La estrategia, una obra maestra de la pedagogía moderna, consistió en inundar el paisaje urbano con espectaculares aterradores y saturar las ondas hertzianas con mensajes apocalípticos. “El fentanilo te mata”, coreaban unánimes las voces del Estado benefactor desde cada grieta del éter, mientras en las escuelas, niños y niñas intercambiaban sus cromos por lecciones sobre los peligros de la heroína sintética.
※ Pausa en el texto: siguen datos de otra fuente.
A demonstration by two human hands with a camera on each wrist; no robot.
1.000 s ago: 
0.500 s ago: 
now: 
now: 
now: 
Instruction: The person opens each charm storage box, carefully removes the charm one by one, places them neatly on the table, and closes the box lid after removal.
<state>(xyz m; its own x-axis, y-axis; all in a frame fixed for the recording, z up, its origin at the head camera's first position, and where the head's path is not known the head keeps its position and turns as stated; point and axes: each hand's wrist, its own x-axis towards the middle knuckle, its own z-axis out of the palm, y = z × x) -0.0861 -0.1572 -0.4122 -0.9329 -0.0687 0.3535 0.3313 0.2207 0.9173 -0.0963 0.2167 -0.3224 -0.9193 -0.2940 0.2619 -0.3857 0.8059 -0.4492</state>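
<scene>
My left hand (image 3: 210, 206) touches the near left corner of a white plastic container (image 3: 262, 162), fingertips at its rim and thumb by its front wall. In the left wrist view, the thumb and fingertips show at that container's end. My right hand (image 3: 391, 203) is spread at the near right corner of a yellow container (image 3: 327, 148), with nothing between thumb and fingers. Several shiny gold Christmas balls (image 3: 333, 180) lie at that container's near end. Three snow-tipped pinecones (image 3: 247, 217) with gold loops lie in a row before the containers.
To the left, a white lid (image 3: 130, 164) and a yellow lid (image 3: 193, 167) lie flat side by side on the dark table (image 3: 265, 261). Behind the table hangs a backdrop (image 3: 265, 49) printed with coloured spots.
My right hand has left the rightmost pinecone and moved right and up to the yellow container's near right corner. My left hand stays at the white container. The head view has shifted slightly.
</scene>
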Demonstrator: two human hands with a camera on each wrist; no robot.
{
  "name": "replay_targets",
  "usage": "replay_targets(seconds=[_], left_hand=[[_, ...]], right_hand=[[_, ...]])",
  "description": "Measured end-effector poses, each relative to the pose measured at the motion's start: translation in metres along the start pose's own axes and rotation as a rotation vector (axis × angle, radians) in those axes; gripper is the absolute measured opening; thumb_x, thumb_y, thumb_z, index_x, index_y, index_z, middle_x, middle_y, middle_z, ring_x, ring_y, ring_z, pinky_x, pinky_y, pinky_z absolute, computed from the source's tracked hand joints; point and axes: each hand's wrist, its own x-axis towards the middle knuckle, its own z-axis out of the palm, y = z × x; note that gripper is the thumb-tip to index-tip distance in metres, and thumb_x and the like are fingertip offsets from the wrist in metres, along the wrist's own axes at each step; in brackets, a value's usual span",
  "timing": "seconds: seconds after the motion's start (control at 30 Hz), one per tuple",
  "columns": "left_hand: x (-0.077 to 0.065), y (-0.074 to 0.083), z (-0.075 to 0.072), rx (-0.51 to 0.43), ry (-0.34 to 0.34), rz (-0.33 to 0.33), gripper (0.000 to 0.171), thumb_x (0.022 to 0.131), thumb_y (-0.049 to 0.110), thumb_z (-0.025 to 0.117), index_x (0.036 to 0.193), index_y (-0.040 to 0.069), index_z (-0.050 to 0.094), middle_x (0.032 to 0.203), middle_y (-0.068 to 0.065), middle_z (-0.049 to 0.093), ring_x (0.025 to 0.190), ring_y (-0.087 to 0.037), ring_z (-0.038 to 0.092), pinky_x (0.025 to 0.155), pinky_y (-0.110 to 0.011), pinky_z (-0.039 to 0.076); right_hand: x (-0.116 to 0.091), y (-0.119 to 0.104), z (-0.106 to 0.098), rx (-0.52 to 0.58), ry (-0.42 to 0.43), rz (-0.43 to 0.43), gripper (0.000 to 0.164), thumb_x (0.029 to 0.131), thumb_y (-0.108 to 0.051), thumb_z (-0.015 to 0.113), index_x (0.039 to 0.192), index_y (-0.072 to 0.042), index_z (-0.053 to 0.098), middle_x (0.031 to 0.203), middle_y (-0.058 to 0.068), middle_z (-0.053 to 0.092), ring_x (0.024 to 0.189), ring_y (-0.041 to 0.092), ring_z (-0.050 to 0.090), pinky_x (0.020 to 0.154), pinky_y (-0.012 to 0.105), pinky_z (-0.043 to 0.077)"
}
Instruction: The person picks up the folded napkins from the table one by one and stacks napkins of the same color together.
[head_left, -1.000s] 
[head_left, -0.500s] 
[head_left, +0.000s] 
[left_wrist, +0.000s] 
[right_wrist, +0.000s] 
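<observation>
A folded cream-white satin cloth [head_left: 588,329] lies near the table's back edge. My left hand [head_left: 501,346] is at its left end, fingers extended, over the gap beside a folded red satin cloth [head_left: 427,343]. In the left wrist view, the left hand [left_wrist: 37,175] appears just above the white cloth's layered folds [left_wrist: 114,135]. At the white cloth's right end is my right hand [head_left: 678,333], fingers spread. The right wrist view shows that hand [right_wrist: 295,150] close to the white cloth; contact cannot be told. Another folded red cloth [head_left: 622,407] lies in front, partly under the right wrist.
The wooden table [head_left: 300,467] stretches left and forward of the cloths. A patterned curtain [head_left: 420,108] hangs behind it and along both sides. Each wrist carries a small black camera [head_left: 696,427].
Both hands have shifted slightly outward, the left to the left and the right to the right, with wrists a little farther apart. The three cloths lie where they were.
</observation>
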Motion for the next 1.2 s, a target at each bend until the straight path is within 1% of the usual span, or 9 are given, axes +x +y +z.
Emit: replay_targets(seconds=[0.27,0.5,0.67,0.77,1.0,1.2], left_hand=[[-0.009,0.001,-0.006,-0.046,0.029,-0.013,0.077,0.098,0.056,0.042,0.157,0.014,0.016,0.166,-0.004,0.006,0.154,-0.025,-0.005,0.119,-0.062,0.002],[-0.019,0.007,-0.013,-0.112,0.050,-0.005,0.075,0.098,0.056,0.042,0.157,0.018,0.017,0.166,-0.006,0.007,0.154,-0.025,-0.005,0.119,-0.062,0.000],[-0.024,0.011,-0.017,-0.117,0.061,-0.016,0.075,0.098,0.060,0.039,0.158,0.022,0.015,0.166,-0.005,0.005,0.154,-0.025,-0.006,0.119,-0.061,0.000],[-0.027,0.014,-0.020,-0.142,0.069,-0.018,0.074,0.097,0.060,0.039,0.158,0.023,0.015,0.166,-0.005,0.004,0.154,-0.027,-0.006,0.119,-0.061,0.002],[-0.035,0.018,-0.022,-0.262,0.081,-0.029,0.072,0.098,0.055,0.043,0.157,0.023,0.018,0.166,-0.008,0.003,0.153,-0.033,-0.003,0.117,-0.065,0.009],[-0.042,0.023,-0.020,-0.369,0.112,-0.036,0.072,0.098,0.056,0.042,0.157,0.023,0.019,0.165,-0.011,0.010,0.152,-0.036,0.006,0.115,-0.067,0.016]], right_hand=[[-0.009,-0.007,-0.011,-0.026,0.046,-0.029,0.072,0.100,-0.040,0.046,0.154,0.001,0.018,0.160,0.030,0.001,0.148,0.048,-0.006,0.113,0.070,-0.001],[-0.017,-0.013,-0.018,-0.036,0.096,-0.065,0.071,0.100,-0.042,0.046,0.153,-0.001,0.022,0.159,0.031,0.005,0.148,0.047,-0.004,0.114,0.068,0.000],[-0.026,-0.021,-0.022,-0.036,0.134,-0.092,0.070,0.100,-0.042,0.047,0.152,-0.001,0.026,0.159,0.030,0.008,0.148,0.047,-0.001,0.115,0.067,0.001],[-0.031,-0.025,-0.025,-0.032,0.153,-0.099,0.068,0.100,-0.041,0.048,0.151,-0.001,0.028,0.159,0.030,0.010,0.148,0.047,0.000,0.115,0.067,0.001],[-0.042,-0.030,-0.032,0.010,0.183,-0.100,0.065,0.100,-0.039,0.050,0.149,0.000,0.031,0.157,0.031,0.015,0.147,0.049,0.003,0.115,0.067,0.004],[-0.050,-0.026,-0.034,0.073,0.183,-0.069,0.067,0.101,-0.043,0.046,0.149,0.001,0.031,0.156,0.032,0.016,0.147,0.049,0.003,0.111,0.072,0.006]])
Un éxito tan rotundo que, eufóricos por el triunfo, los estrategas del bienestar ya planean su próxima cruzada: declararle la guerra a las metanfetaminas, cuyo consumo, en un acto de insubordinación estadística, ha tenido la desfachatez de aumentar.
Mientras los titulares celebran la derrota del fentanilo (0.1% es, después de todo, casi la perfección), otras cifras merodean por el informe como fantasmas incómodos. El consumo experimental de drogas ilegales entre la población adulta, lejos de retroceder, ha dado un salto audaz del 10.6% al 14.6%. El cannabis, ese viejo rebelde, sigue siendo el favorito nacional. Los opioides, ahora disfrazados de inocente tramadol, muestran un crecimiento de cuarenta dígitos. Y los alucinógenos, en un guiño a la contracultura, también repuntan levemente. Pero estos son meros detalles, ruido de fondo en la sinfonía del progreso.
El secretario de Salud, custodio de estos sagrados números, presentó con orgullo una muestra de 19,200 almas, un microcosmos perfecto de la nación. Entre los hallazgos secundarios de este censo de los vicios, se descubrió que las mujeres se han incorporado con entusiasmo al consumo de alcohol, cerrando brechas de género con determinación envidiable. Los adolescentes, aunque beben menos, exhiben niveles alarmantes de malestar psicológico y comportamientos suicidas, una frivolidad juvenil que sin duda será corregida con una nueva tanda de spots radiales y carteles en las aulas.
Así, entre porcentajes que suben y bajan como la marea, se construye la narrativa del éxito. La batalla se gana anuncio por anuncio, punto porcentual por punto porcentual. El complejo entramado de desesperación social, salud mental devastada y economías informales que alimentan el consumo se reduce a una campaña publicitaria anual, cuyo objetivo rotará el próximo año, como las colecciones de una marca de moda. El resto —esa incómoda realidad que no cabe en un espectacular— queda disponible para su análisis académico en el portal del Instituto, donde los números, desprovistos de su maquillaje triunfal, esperarán a que alguien los lea entre líneas.